Extension of Section 475 Mark-to-Market Accounting to Actively Traded Digital Assets

  • Current law allows commodity dealers and security or commodity traders to elect to use the mark-to-market method (generally recognizing ordinary gain or loss on an annual basis based on the change in value of such securities or commodities). The Greenbook would permit dealers and traders of actively traded digital assets (including cryptocurrencies) and derivatives on or hedges of such assets to elect to use the mark-to-market method. Treasury would determine which digital assets are actively traded. Digital assets would be treated as a new class of assets eligible for mark-to-market treatment and not treated as securities or commodities for purposes of the existing rules.

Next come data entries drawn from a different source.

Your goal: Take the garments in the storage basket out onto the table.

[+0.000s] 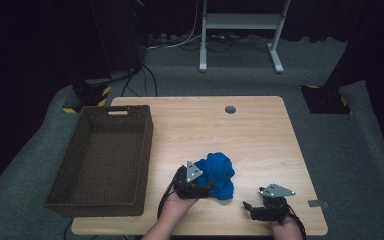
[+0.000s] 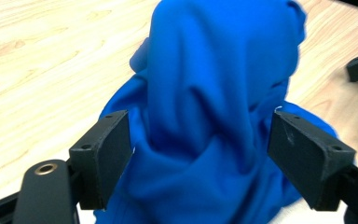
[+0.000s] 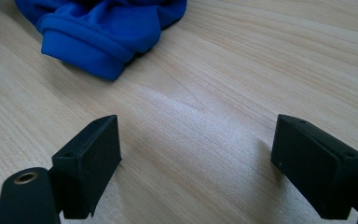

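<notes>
At the near edge of the light wooden table, the right gripper is found resting low over bare wood, its jaws set wide apart with nothing between them. In the right gripper view, a hemmed fold of the crumpled blue fabric garment is seen lying beyond those jaws, apart from them. The left gripper is held just to the left of the right one, pointed into the garment. In the left gripper view its jaws are seen spread on either side of the bunched cloth; the cloth lies between them, but the pads are not seen pressing on it. The garment is located near the table's front, between centre and right. Further left, a dark brown woven rectangular basket is noted, well apart from the garment.
</notes>
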Action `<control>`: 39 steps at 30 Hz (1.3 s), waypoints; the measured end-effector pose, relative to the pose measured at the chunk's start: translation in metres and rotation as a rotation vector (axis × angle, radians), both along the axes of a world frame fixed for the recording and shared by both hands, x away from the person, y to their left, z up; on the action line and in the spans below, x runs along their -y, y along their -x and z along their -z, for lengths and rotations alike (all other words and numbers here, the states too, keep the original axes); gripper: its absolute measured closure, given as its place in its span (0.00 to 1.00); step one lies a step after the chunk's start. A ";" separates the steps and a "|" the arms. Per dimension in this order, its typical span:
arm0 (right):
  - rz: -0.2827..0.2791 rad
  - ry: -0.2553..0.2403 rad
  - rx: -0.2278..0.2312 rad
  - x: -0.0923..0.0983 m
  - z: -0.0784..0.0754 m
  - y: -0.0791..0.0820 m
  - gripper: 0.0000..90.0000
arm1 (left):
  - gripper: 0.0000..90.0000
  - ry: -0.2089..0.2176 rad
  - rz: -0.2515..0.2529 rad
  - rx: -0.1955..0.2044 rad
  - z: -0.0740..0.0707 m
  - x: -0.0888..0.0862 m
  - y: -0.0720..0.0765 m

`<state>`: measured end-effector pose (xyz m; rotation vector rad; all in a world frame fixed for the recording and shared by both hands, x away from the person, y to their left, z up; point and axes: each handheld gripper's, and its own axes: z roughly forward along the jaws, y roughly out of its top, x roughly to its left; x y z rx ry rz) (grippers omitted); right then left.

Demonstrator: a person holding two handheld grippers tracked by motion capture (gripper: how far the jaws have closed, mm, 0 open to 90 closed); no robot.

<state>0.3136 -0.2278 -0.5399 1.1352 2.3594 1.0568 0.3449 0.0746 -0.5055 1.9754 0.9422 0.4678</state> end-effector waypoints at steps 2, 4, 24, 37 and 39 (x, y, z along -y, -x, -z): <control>0.000 -0.002 -0.001 0.000 0.000 0.000 0.17 | 0.23 0.007 -0.001 0.003 -0.001 -0.005 0.005; 0.000 -0.002 -0.002 0.000 0.000 0.000 0.17 | 0.23 0.019 -0.005 0.000 -0.001 -0.010 0.010; 0.001 0.003 0.001 0.000 0.000 0.000 0.17 | 0.16 -0.067 -0.054 -0.085 0.027 -0.042 0.050; 0.017 0.015 0.007 -0.001 0.000 0.001 0.18 | 0.16 -0.140 -0.071 -0.123 0.035 -0.043 0.052; 0.012 0.035 0.013 -0.003 0.000 0.001 0.17 | 0.15 -0.144 -0.075 -0.124 0.035 -0.043 0.051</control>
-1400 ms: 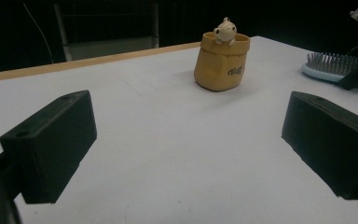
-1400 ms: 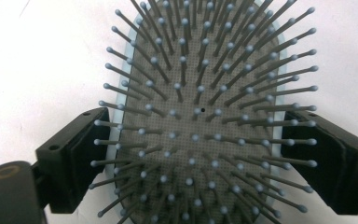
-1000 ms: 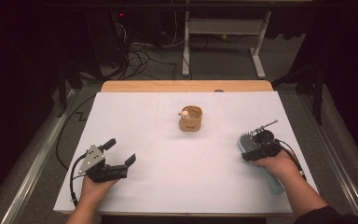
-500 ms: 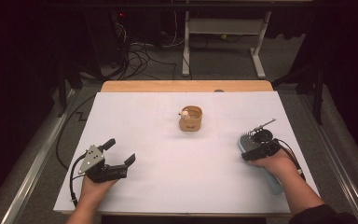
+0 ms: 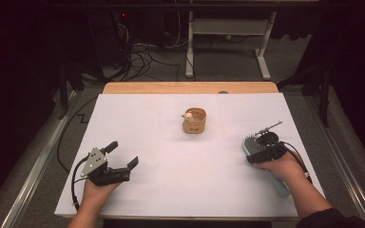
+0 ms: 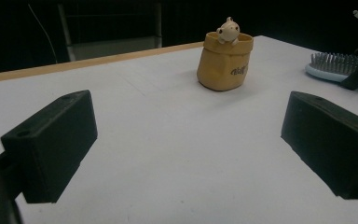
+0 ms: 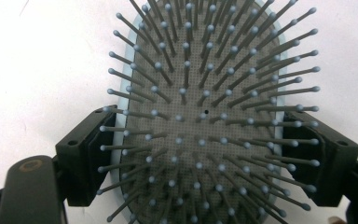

Extension of FATCA and Foreign Financial Asset Reporting to Digital Assets

  • As part of an expanded information reporting regime, the Greenbook would require brokers (including U.S. digital asset exchanges) to report information relating to the substantial foreign owners of passive entities. This information gathering proposal is intended to facilitate Treasury’s automatic information sharing with partner jurisdictions and the receipt of similar information with respect to U.S. taxpayers from such partner jurisdictions.
  • The Greenbook would also require foreign asset reporting with respect to accounts that hold digital assets maintained by a foreign digital asset exchange or other foreign digital asset service provider. The current $50,000 threshold for foreign asset reporting would be determined based on the aggregate value of such digital assets and any foreign assets within the existing reporting regime.
  • In a recent speech, Treasury Secretary Janet Yellen reaffirmed the need for tax reporting standards for digital assets: “[T]axpayers should receive the same type of tax reporting on digital asset transactions that they receive for transactions in stocks and bonds, so that they have the information they need to report their income to the IRS…” Secretary Yellen’s comments reinforce the general need for tax reporting standards for digital assets, building on those previously enacted in the Infrastructure Investment and Jobs Act (summarized here).